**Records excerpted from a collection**

====

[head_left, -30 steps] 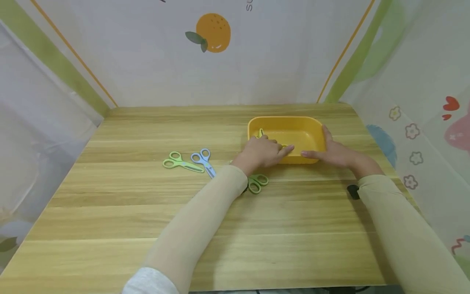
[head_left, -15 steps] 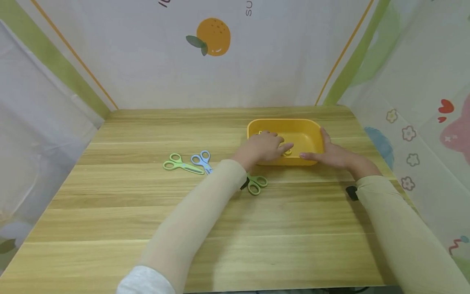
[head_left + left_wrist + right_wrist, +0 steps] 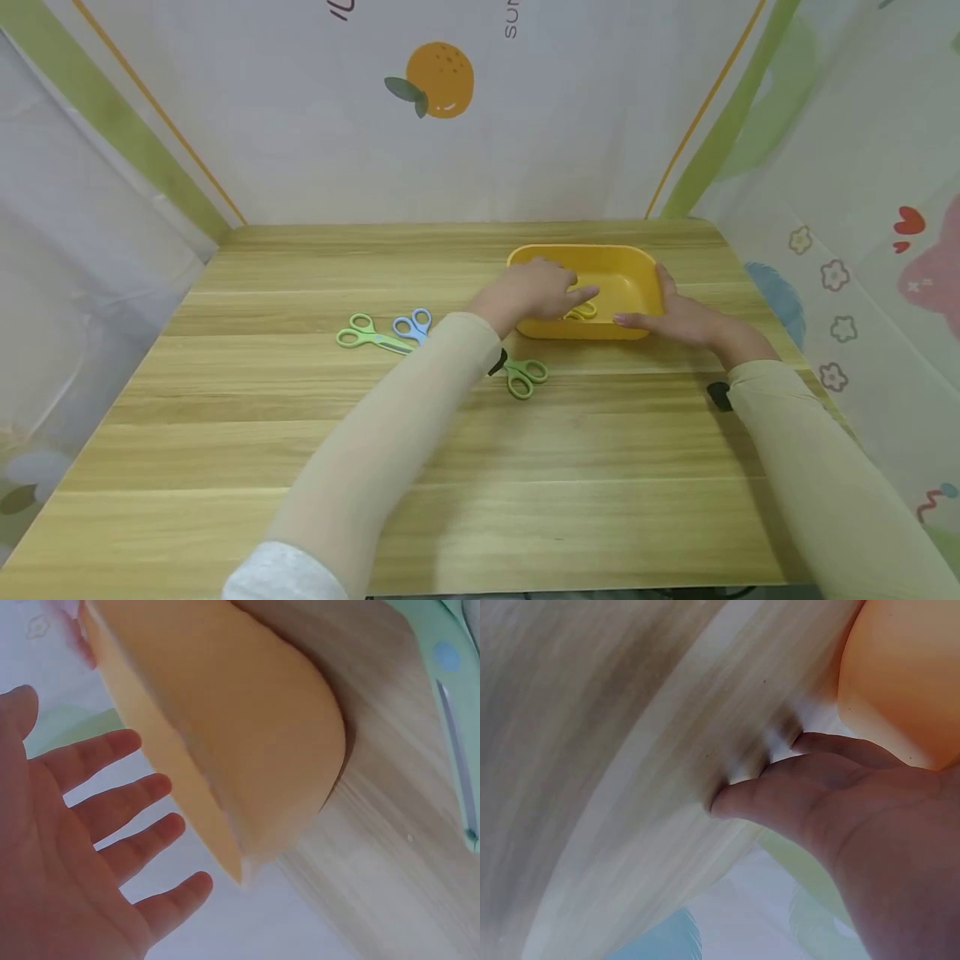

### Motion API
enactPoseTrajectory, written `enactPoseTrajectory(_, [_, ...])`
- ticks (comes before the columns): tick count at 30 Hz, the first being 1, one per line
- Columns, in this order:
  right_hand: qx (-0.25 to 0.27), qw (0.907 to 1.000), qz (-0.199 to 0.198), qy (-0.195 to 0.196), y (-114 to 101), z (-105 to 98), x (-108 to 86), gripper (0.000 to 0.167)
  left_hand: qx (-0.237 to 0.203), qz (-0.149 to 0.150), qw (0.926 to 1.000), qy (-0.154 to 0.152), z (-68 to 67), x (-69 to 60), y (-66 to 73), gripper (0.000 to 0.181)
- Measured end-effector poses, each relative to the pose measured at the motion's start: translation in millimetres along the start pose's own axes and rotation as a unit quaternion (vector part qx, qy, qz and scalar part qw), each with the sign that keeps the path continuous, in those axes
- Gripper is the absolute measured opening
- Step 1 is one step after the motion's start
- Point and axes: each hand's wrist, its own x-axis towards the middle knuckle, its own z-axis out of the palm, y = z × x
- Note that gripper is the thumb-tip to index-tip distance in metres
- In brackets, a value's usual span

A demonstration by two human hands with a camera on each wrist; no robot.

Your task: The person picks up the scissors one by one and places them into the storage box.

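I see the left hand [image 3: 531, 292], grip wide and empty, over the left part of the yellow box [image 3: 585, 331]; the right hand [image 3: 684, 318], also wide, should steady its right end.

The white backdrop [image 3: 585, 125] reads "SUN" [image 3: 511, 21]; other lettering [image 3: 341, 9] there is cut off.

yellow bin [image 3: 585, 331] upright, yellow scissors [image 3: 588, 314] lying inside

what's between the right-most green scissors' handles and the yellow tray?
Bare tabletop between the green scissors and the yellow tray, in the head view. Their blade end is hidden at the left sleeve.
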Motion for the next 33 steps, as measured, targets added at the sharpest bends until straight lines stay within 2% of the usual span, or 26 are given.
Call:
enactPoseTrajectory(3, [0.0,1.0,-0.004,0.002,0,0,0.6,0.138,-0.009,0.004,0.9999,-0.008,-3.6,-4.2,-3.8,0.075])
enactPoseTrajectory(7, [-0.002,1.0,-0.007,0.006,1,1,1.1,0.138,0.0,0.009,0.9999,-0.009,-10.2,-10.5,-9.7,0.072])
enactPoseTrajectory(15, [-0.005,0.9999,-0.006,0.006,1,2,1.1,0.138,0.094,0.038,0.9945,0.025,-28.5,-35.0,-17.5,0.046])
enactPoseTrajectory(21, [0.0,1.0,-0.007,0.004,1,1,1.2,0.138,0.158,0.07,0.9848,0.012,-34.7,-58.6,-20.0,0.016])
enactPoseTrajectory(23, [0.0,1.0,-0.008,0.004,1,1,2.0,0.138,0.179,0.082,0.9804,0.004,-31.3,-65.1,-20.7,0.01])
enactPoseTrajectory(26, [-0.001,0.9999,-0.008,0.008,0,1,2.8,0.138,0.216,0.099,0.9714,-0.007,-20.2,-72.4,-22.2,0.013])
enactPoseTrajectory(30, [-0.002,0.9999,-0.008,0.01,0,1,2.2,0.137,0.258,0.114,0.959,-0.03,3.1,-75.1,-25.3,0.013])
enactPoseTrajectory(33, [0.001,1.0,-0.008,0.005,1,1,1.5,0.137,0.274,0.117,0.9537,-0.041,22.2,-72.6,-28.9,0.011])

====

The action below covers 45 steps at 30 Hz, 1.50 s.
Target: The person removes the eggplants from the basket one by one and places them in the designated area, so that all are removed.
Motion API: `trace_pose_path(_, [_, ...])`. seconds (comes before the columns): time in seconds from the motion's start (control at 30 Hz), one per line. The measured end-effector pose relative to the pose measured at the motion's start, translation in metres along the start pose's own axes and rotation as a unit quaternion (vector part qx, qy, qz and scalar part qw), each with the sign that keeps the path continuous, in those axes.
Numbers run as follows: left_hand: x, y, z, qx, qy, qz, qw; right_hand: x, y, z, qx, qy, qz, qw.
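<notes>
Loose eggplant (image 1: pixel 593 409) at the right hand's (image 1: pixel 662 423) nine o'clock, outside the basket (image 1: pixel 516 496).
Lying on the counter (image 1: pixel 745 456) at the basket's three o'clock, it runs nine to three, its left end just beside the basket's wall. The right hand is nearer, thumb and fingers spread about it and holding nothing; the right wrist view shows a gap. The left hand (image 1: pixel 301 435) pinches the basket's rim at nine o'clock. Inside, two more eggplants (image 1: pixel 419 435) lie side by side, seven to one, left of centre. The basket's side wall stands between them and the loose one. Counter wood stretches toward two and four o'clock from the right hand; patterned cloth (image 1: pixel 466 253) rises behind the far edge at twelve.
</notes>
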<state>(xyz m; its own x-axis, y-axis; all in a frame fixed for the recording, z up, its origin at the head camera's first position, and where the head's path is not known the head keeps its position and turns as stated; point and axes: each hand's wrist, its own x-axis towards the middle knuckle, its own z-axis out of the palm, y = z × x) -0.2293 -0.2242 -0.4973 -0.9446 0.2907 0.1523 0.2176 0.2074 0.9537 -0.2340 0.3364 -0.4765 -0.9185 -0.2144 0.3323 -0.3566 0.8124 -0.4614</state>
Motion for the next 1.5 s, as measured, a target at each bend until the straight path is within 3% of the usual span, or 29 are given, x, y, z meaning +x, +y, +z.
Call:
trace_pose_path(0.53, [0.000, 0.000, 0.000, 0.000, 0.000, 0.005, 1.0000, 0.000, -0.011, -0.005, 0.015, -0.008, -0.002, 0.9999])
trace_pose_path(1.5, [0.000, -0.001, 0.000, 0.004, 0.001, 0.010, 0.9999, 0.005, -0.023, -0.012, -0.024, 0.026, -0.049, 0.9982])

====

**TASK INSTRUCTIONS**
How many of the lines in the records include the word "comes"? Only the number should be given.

**PROBLEM SOLUTION**
2